» About this task: Return all the data, word for word.

» Collected material:
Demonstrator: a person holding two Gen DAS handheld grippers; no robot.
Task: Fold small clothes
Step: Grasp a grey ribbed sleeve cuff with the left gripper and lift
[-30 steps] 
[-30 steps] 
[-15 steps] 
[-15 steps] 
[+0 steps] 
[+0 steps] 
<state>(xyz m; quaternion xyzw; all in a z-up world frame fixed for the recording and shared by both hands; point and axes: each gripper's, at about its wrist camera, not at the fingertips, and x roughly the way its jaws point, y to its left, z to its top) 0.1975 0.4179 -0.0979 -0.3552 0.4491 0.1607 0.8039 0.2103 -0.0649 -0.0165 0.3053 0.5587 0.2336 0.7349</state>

» Written solution:
Demonstrator: a person holding two Gen DAS handheld grippers; no robot.
Task: Fold small clothes
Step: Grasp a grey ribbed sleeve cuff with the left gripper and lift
[-30 steps] 
[-30 steps] 
[-15 steps] 
[-15 steps] 
[+0 steps] 
[+0 steps] 
<state>(xyz m; quaternion xyzw; all in a z-up world frame fixed for the recording and shared by both hands; point and axes: each gripper's, at about its wrist camera, not at the fingertips, and x roughly the way its jaws point, y to its left, z to its top) 0.1975 0.4179 -0.0979 -0.3552 0.4491 0.1607 0.8039 0.2103 -0.0649 -0.0165 0.3053 0.5587 0.2336 0.7349</state>

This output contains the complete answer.